◆ WHAT IS REQUIRED:
Reproduce the entries shown below only from the line with "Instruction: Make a" down to the line with "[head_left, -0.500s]", keeping both end lines and copying each one exactly.

Excerpts from a dataset
◆ ◆ ◆ ◆
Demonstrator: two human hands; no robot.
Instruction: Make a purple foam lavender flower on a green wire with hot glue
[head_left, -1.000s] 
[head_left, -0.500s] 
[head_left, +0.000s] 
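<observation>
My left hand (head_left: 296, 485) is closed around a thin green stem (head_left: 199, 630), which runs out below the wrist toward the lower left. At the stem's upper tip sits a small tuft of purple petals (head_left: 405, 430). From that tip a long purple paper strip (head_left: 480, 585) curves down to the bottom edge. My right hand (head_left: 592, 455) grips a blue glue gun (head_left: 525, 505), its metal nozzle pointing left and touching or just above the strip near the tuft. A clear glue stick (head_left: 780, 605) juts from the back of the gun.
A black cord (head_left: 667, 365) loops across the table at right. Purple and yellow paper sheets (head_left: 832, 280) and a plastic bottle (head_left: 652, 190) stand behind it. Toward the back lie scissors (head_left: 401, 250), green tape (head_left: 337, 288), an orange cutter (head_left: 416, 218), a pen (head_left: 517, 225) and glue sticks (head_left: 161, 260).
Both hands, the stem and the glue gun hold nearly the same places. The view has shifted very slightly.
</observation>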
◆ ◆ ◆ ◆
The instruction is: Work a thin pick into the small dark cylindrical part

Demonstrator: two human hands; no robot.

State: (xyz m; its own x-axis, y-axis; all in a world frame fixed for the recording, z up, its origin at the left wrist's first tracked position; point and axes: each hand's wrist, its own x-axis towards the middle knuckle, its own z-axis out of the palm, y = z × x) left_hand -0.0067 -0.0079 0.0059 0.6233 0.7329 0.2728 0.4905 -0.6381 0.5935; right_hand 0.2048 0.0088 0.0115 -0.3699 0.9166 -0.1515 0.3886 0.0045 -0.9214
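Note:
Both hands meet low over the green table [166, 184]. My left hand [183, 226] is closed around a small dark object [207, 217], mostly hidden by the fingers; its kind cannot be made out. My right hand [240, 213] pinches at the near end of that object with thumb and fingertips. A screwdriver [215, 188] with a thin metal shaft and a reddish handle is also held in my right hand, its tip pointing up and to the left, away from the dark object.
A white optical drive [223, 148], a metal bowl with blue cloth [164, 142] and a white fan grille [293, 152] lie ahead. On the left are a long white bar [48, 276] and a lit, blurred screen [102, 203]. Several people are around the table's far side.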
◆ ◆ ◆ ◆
◆ RESPONSE BELOW:
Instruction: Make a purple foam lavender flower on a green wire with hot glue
[head_left, -1.000s] 
[head_left, -0.500s] 

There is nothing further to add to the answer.